[What you have to do] Please repeat exactly the lines below from the one containing "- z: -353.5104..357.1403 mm" down to the one containing "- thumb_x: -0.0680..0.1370", both included, and nothing else.

Extracted records
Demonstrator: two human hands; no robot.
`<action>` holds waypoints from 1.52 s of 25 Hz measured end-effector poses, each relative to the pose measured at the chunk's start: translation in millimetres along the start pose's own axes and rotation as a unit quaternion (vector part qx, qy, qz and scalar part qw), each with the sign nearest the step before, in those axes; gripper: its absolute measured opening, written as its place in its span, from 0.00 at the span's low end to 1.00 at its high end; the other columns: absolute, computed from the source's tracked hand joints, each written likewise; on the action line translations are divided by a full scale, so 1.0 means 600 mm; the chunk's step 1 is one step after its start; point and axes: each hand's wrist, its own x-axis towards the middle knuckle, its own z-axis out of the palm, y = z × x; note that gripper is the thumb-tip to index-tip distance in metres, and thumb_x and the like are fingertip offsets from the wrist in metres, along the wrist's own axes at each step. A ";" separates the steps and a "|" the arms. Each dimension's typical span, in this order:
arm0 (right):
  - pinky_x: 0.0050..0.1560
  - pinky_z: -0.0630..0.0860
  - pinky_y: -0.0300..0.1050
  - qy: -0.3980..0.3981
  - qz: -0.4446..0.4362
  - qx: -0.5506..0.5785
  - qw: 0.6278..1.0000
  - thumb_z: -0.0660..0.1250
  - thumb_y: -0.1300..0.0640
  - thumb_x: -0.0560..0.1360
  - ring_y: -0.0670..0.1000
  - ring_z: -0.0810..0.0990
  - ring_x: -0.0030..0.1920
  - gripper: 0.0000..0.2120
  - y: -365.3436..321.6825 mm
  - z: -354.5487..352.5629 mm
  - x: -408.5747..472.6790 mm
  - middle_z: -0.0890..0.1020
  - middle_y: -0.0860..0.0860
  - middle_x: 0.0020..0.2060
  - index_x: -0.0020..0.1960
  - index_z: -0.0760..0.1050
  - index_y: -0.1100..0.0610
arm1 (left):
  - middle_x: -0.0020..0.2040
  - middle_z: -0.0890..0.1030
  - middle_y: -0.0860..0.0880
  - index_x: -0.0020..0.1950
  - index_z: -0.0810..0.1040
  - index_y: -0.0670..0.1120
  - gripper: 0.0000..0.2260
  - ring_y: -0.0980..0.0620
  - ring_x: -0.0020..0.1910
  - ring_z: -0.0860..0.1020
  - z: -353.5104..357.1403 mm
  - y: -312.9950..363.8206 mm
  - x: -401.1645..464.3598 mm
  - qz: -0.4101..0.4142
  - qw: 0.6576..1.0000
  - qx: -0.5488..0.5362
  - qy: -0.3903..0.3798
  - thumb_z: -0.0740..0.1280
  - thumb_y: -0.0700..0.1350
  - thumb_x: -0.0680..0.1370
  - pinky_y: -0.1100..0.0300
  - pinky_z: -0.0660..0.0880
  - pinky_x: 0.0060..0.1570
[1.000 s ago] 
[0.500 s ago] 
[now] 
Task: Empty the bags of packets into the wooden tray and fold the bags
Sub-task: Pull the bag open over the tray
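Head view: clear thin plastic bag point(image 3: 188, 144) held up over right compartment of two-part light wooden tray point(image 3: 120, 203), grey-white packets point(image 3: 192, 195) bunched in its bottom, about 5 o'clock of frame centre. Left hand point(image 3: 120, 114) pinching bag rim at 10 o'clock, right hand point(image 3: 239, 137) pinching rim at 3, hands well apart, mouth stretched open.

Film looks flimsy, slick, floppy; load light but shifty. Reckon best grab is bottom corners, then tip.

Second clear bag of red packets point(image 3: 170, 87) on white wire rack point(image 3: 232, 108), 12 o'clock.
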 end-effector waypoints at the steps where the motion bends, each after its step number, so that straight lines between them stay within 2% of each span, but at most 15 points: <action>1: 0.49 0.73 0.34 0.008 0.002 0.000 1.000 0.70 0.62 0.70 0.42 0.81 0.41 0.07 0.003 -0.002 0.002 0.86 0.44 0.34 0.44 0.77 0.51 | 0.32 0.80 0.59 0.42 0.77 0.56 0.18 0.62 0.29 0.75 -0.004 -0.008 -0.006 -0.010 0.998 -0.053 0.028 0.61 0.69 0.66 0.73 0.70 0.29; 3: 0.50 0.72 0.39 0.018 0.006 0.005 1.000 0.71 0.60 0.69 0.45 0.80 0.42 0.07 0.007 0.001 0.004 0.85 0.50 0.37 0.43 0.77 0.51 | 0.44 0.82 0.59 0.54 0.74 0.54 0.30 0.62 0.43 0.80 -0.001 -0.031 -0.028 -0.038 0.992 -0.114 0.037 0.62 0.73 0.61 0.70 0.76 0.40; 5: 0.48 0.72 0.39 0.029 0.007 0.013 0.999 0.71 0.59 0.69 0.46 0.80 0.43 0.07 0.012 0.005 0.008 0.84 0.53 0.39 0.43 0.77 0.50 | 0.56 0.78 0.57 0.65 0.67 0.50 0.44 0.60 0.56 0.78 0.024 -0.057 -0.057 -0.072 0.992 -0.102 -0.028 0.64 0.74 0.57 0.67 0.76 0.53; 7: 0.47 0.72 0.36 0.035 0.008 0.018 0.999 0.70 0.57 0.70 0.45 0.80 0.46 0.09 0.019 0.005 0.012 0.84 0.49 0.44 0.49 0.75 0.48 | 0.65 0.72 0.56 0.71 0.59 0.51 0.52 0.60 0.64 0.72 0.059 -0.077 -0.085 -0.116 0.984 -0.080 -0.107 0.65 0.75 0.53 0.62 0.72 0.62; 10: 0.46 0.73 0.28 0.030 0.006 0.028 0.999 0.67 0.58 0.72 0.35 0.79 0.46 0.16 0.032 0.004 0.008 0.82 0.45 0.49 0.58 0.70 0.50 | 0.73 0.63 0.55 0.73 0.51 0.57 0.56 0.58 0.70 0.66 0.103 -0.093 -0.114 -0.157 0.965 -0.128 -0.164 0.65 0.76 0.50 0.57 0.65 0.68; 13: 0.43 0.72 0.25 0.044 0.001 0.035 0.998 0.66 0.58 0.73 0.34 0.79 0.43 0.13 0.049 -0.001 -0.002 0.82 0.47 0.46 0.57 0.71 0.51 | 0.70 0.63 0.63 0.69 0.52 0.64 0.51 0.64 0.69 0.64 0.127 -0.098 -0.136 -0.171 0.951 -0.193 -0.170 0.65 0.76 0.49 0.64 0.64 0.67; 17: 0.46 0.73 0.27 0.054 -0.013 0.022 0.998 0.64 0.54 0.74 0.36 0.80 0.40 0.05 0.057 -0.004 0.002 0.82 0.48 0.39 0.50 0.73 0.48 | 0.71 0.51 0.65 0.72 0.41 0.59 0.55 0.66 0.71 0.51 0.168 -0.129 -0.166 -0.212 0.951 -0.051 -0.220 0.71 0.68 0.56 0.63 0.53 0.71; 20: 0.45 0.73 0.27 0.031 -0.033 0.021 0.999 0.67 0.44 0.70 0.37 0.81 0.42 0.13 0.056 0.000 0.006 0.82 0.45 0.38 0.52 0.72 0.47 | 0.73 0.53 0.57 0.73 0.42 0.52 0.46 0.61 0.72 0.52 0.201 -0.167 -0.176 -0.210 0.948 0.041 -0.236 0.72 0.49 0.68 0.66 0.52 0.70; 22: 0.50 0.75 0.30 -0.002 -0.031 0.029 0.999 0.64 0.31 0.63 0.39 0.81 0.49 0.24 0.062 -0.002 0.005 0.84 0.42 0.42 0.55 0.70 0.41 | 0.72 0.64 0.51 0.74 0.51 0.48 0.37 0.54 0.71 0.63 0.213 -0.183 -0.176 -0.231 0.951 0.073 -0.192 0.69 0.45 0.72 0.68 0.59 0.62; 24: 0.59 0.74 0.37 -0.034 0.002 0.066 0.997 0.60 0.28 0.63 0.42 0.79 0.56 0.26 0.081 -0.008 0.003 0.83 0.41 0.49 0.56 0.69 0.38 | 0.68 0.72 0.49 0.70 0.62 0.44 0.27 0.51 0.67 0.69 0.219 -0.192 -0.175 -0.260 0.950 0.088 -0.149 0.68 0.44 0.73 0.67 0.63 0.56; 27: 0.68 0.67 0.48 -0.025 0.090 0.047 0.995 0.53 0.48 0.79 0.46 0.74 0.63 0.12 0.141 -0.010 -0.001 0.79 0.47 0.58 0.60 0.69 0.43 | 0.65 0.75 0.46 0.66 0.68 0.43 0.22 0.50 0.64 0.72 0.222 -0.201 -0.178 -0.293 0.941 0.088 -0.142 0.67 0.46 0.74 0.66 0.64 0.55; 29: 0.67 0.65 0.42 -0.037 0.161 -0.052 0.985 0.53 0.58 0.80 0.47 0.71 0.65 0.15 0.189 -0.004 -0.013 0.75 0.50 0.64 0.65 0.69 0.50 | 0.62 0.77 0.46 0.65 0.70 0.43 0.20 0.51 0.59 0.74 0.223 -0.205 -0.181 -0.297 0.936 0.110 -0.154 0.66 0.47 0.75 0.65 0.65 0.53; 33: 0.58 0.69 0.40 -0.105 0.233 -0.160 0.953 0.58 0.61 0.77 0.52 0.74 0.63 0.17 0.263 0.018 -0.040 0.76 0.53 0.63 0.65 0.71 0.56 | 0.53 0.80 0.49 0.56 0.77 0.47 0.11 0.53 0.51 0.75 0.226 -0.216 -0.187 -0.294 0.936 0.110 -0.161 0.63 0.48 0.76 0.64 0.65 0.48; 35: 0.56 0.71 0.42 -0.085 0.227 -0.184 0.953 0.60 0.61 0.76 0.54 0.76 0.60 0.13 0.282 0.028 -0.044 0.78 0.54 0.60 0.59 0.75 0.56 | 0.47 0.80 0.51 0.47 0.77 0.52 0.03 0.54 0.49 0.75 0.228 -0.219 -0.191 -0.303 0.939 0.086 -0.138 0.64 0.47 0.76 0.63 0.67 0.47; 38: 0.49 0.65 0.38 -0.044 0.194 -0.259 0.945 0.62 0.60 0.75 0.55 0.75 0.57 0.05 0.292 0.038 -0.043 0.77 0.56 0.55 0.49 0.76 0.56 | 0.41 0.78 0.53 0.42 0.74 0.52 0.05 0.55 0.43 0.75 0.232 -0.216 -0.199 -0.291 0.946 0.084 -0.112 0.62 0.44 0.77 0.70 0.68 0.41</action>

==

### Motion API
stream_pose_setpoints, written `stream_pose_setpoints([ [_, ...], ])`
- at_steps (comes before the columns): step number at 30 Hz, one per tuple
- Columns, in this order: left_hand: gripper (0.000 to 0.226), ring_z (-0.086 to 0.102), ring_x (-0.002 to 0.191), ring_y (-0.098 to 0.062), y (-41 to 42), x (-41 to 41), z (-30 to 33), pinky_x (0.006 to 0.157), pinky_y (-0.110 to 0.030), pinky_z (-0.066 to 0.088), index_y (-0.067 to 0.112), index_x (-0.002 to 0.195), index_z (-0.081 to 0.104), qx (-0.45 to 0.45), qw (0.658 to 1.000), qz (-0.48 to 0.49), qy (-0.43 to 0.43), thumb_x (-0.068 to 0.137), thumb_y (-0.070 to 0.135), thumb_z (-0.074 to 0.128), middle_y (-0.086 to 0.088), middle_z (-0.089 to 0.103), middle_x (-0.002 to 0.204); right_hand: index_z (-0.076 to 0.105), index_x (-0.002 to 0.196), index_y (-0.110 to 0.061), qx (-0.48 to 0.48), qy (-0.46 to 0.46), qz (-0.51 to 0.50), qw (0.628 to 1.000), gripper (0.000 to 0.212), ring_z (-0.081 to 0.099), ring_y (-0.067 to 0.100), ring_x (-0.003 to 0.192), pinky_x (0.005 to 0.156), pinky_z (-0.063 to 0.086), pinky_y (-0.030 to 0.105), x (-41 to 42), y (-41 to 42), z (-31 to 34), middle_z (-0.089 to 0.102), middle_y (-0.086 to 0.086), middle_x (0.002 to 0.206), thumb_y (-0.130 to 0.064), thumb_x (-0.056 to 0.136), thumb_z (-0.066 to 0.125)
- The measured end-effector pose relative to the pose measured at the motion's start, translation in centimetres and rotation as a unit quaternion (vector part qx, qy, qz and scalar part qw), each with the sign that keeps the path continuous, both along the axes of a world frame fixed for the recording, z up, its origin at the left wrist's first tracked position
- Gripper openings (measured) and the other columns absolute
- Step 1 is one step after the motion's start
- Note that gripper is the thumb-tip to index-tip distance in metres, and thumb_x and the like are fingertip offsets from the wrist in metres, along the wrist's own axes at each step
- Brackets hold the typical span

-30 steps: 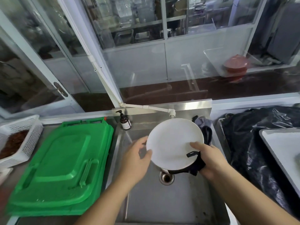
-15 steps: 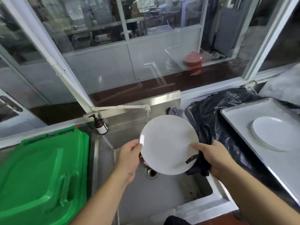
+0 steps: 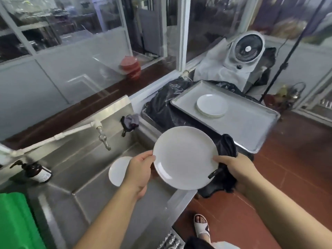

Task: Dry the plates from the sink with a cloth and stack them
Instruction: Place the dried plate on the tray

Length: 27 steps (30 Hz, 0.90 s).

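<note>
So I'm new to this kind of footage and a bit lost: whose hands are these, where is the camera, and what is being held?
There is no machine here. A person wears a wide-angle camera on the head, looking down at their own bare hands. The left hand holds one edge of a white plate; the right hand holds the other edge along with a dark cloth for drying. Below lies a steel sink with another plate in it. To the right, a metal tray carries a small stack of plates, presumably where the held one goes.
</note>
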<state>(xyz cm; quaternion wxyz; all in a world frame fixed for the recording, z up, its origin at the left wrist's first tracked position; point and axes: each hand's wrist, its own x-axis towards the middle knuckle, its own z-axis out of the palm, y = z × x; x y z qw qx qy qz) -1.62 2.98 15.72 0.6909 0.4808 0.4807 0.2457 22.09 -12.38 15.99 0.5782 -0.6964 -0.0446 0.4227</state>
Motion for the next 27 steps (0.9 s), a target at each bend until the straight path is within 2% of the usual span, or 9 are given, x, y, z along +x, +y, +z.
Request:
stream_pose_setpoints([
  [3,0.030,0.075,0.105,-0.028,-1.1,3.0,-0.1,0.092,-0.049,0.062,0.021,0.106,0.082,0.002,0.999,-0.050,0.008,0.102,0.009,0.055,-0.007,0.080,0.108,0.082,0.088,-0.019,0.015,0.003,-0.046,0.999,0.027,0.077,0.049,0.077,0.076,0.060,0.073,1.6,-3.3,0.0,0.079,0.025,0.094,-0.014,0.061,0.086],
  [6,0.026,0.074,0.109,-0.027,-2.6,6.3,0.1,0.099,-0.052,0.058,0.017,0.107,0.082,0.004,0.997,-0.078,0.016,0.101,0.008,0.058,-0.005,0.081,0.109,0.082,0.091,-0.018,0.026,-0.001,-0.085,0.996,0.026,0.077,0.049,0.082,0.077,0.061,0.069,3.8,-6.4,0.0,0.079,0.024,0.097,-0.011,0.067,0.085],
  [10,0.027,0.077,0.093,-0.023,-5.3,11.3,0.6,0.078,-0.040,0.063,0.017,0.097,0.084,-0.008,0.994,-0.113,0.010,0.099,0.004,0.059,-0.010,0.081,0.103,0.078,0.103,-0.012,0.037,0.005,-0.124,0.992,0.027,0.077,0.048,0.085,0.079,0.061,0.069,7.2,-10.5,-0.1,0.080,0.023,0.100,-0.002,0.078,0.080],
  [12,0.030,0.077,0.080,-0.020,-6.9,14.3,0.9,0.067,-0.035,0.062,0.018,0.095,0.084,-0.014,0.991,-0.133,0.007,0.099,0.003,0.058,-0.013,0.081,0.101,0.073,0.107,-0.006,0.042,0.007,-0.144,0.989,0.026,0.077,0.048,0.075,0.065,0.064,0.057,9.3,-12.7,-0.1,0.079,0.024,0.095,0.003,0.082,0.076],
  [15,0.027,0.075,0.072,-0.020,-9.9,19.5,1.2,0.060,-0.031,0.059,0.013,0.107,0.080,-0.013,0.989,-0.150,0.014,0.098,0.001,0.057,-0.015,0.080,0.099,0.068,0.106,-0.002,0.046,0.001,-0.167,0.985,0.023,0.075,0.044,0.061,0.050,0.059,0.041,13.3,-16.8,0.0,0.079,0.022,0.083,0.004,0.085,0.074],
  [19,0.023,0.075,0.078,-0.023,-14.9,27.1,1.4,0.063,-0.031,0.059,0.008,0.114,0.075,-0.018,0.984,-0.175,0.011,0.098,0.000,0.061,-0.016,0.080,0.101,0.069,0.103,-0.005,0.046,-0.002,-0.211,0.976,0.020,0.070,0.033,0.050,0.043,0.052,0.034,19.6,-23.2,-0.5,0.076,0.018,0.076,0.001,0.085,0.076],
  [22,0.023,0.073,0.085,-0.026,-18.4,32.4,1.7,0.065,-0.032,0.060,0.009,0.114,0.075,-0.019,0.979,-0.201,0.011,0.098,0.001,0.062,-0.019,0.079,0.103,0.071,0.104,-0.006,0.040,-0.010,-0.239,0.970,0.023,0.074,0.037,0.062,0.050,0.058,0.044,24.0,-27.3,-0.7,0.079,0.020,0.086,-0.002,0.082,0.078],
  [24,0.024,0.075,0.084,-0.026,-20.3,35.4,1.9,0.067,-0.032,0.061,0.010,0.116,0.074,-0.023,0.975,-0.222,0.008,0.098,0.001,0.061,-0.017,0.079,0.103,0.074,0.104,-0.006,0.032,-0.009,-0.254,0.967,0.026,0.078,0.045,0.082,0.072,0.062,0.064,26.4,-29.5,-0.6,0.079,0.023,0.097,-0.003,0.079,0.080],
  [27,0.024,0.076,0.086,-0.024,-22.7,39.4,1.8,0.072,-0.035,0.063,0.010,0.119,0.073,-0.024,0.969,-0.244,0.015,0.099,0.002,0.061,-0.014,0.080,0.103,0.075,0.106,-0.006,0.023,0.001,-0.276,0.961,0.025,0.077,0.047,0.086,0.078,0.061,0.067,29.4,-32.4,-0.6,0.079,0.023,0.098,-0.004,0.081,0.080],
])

[Answer section]
  - z: -353.5104..357.1403 mm
  - y: -312.9950..363.8206 mm
  - x: -401.1645..464.3598 mm
  - qz: -0.4101..0.4142
  - qw: 0.6576..1.0000
  - qx: -0.5488..0.5362
  - qy: -0.3903..0.3798
  - thumb_z: -0.0740..0.1280
  - thumb_y: -0.0700..0.1350
  - thumb_x: -0.0680..0.1370

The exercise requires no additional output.